### Task instructions
Unless a line falls after the one with "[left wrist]", retype it exactly from the records below; leave out all pictures.
--- Given information Enclosed Below ---
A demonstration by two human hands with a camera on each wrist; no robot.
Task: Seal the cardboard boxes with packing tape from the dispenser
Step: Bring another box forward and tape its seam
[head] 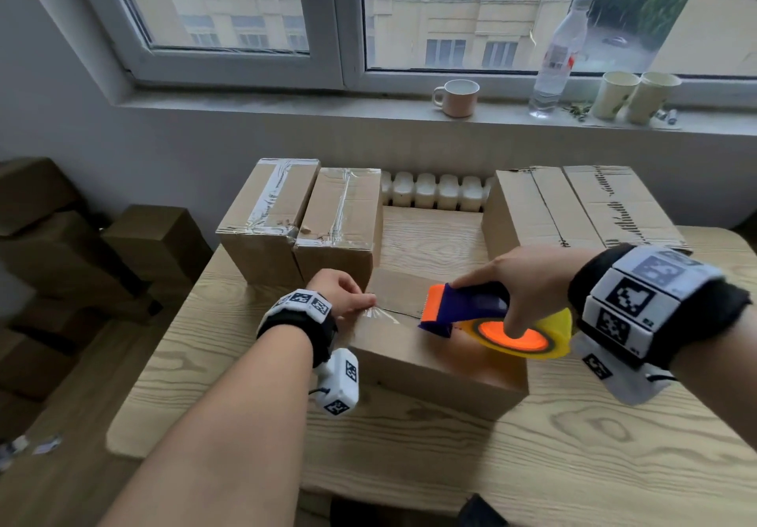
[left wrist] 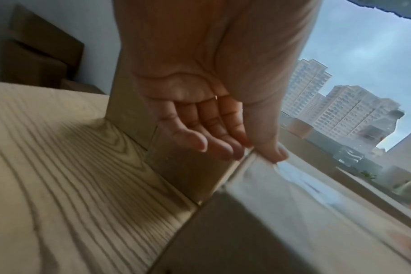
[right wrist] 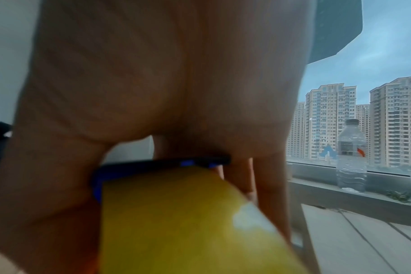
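Forearms enter from the near edge of the tabletop (head: 614, 465), w/ the cardboard box (head: 430, 358) being sealed lying between them, centred a little in from that edge. Your left hand (head: 342, 295) sits at the box's left end, thumb (left wrist: 273, 152) pressing the tape end (head: 375, 315) onto the top face at the flap seam, other fingers (left wrist: 200, 139) relaxed over the side, gripping nothing. Your right hand (head: 528, 280) is wrapped round the tape dispenser (head: 483, 313) (blue body, orange blade guard, yellow roll), which hovers just over the box's right half, blade end pointing left toward the anchored tape. Key relation: seam runs left–right, approx. along the box's long axis; left hand anchors one end, so the pull prob. needs to go rightward along that seam. Two taped boxes (head: 303, 215) stand at the far left of the tabletop, untaped boxes (head: 573, 207) at the far right.
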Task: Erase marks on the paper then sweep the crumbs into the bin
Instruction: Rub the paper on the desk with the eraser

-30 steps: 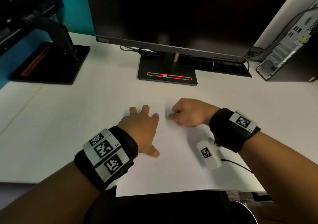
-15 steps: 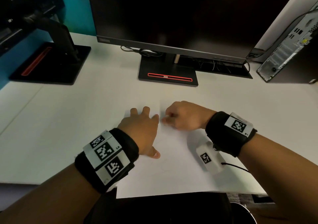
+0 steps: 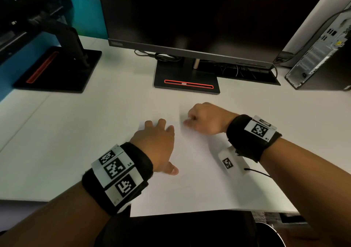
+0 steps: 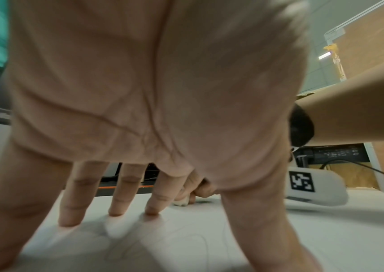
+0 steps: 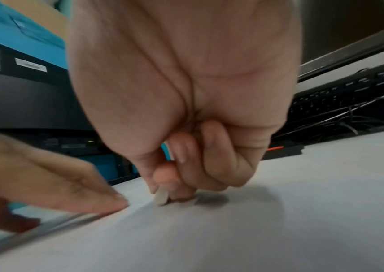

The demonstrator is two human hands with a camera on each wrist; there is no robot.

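Note:
A white sheet of paper (image 3: 199, 180) lies on the white desk in front of me, with faint pencil lines (image 4: 200, 244) on it. My left hand (image 3: 157, 142) rests flat on the sheet's left part, fingers (image 4: 116, 198) spread and straight, pressing it down. My right hand (image 3: 205, 119) is curled near the sheet's top edge and pinches a small pale eraser (image 5: 162, 197) whose tip touches the paper. In the left wrist view the eraser (image 4: 181, 201) shows just beyond my left fingertips. No bin is clearly visible.
A dark monitor (image 3: 190, 18) on its black stand (image 3: 187, 79) rises behind the paper. A second stand (image 3: 57, 70) sits at the back left, a computer tower (image 3: 322, 53) at the back right. Cables (image 3: 237, 70) and a keyboard (image 5: 349, 95) lie under the monitor. A dark object (image 3: 190, 227) borders the desk's near edge.
My right hand with the eraser has shifted slightly left and back across the top of the sheet, in a rubbing motion. My left hand has stayed pressed on the paper.

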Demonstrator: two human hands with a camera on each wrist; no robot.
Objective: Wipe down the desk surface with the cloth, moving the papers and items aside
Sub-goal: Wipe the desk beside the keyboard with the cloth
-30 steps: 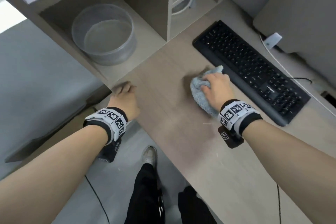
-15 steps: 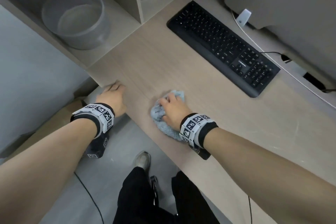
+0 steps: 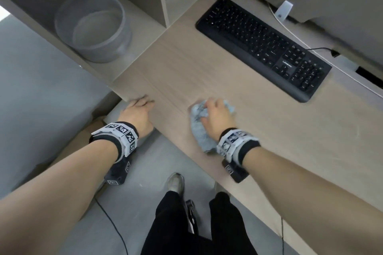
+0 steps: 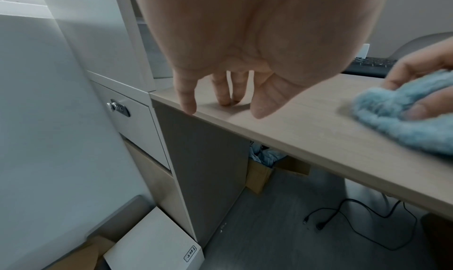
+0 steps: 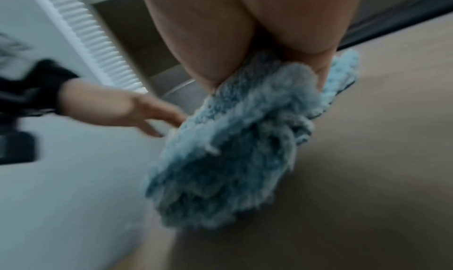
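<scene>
A fluffy light-blue cloth (image 3: 199, 125) (image 4: 402, 119) (image 5: 235, 148) lies bunched on the light wooden desk (image 3: 269, 130), near its front edge. My right hand (image 3: 215, 114) is on top of it, fingers curled into the cloth and pressing it to the wood. My left hand (image 3: 138, 109) (image 4: 220, 99) rests at the desk's front left corner, fingers straight and spread, tips touching the surface and holding nothing. No papers show on the desk.
A black keyboard (image 3: 263, 47) lies diagonally at the back right, with a white cable (image 3: 290, 31) behind it. A grey round bin (image 3: 93, 27) sits in the shelf unit to the left. Under the desk are a cardboard box (image 4: 259, 175) and loose cables (image 4: 355, 216).
My right hand has dragged the cloth from beside the keyboard back toward the desk's front edge. The left hand stays at the front left corner.
</scene>
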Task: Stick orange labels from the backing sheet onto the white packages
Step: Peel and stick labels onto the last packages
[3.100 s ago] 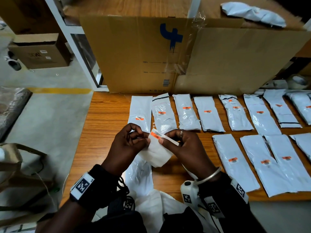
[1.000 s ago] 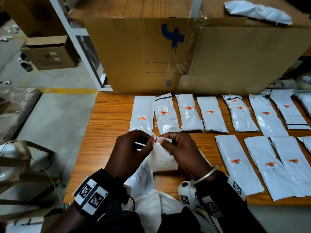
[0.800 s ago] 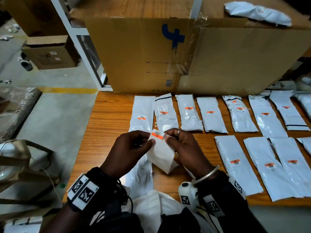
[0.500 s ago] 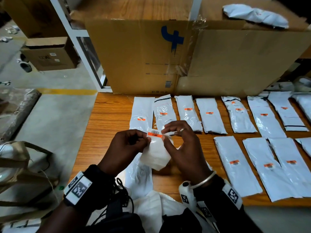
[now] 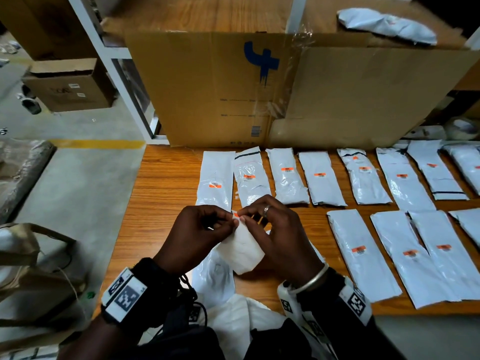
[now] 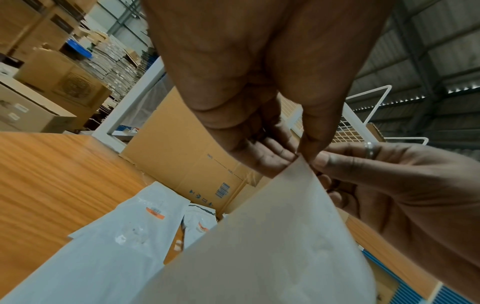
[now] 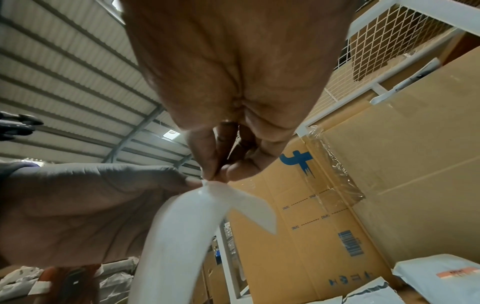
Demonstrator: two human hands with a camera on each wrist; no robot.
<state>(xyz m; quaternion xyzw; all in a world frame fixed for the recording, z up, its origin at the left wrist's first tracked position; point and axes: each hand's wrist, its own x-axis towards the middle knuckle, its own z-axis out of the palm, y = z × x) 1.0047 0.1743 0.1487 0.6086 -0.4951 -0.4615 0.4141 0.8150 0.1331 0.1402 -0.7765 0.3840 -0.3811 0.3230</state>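
Observation:
My left hand (image 5: 228,222) pinches the top corner of the white backing sheet (image 5: 240,252), held above the near middle of the table. My right hand (image 5: 245,216) pinches an orange label (image 5: 235,215) at that same corner, fingertip to fingertip with the left. In the left wrist view my left hand (image 6: 298,158) grips the tip of the backing sheet (image 6: 272,246); in the right wrist view my right hand (image 7: 215,176) nips the curled backing sheet (image 7: 187,226). White packages lie in two rows, such as a labelled package (image 5: 215,178). A package without a label (image 5: 214,276) lies under my hands.
A large cardboard box (image 5: 285,92) stands along the table's (image 5: 161,193) far edge, with a white bag (image 5: 384,24) on top. A white shelf frame (image 5: 124,81) and a smaller carton (image 5: 70,84) are at left, beyond the table's left edge.
The label at the sheet's top was fully in view half a second ago; now my right fingertips have closed onto it at the corner next to the left hand, covering most of it.

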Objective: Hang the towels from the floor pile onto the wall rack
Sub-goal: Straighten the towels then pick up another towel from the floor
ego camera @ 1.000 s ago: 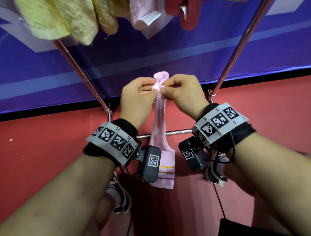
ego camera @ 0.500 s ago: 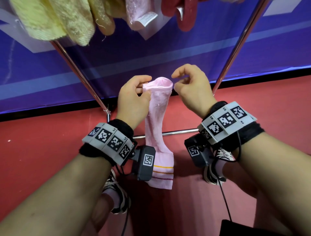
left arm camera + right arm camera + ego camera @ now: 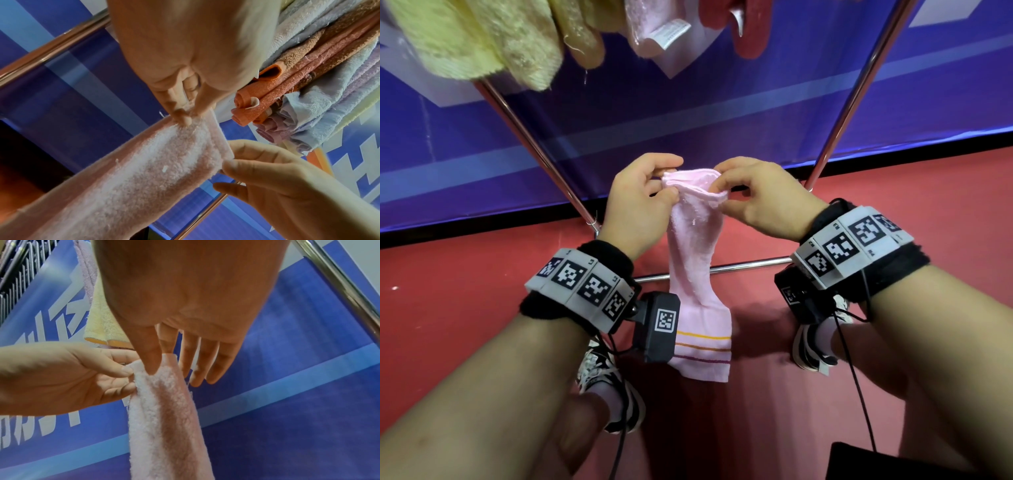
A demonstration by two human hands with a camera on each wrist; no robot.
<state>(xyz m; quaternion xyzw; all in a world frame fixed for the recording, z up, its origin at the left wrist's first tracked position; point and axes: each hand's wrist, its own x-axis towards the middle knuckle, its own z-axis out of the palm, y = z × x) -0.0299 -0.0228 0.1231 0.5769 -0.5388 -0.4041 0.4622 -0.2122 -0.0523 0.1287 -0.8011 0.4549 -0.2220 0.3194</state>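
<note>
A small pink towel [image 3: 693,260] with coloured stripes near its bottom hem hangs straight down between my hands, in front of the metal rack [image 3: 859,92]. My left hand [image 3: 640,202] pinches the left end of its top edge between thumb and fingertips. My right hand [image 3: 753,195] pinches the right end of that edge, thumb in front. In the left wrist view the pink towel [image 3: 144,170] stretches away from my left hand [image 3: 185,113] to my right hand [image 3: 257,170]. In the right wrist view the thumb of my right hand [image 3: 156,365] presses on the pink towel [image 3: 162,410].
Yellow towels [image 3: 482,41], a pink one with a label [image 3: 654,31] and a red one [image 3: 750,31] hang from the rack's top. Its slanted legs [image 3: 537,144] and a low crossbar [image 3: 750,265] stand before a blue wall banner. My shoes [image 3: 616,387] rest on red floor.
My right hand, which had let go half a second ago, has come back and taken the top edge. The edge is now spread wider between both hands.
</note>
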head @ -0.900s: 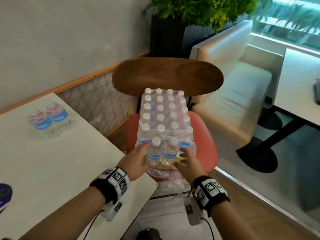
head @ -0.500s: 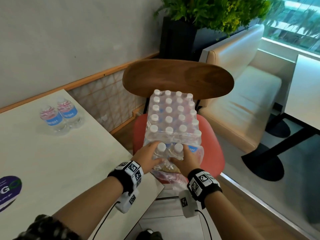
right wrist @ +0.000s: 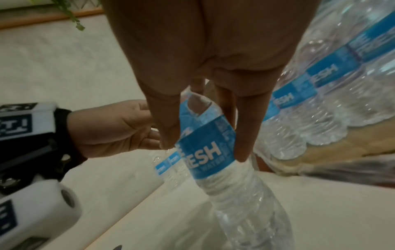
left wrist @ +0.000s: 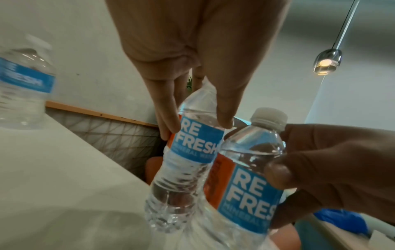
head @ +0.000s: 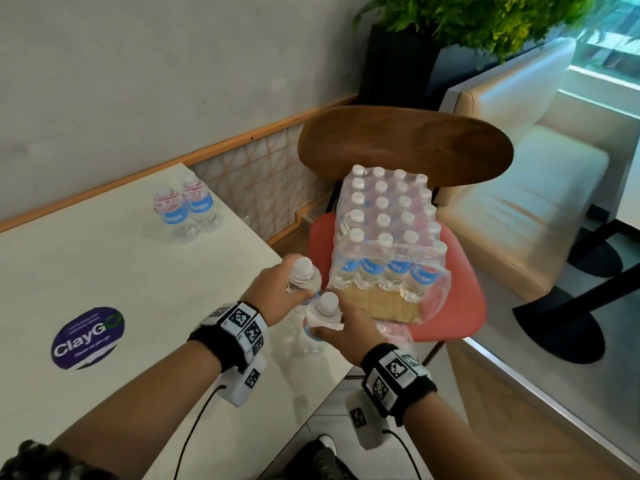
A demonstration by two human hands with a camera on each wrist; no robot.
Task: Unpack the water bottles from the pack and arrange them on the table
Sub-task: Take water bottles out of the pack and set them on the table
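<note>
My left hand point(head: 277, 292) grips a clear water bottle point(head: 302, 277) with a blue label by its upper body; the same bottle point(left wrist: 188, 152) shows between its fingers in the left wrist view. My right hand point(head: 341, 329) holds a second bottle point(head: 323, 313), seen as bottle point(right wrist: 205, 152) in the right wrist view. Both bottles hang just over the table's point(head: 104, 289) right corner. The torn shrink-wrapped pack point(head: 388, 233) of several bottles sits on a red chair seat point(head: 464, 299). Two bottles point(head: 185, 211) stand at the table's far edge.
The chair has a wooden backrest point(head: 405, 143). A round purple sticker point(head: 88, 337) lies on the table at the left. A beige sofa point(head: 519, 188) and dark table bases point(head: 557, 327) stand to the right. A planter point(head: 394, 60) is behind the chair.
Both hands closed on the two front bottles, pulled them out of the pack and carried them left and toward me, over the table corner. The camera view swung left.
</note>
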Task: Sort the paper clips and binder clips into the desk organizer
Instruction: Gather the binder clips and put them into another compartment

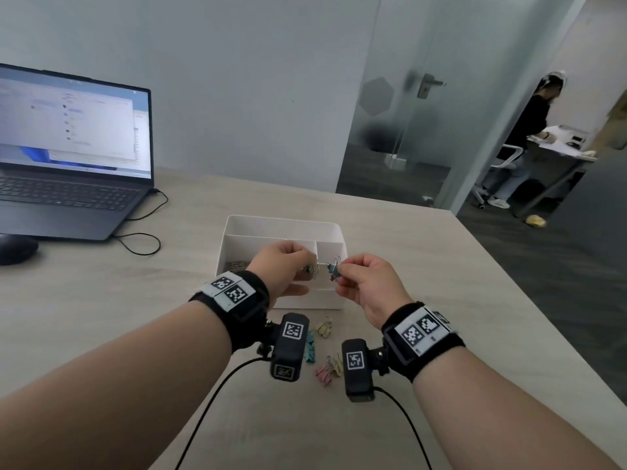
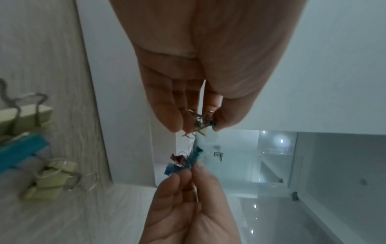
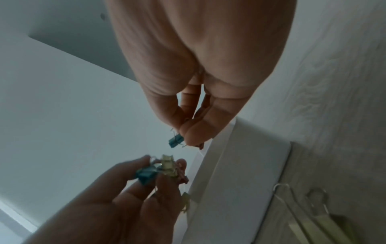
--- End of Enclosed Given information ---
### Written solution
A demonstration by two human hands with a camera on each wrist; no robot.
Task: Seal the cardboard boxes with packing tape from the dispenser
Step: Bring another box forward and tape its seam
[head] 
[left wrist] 

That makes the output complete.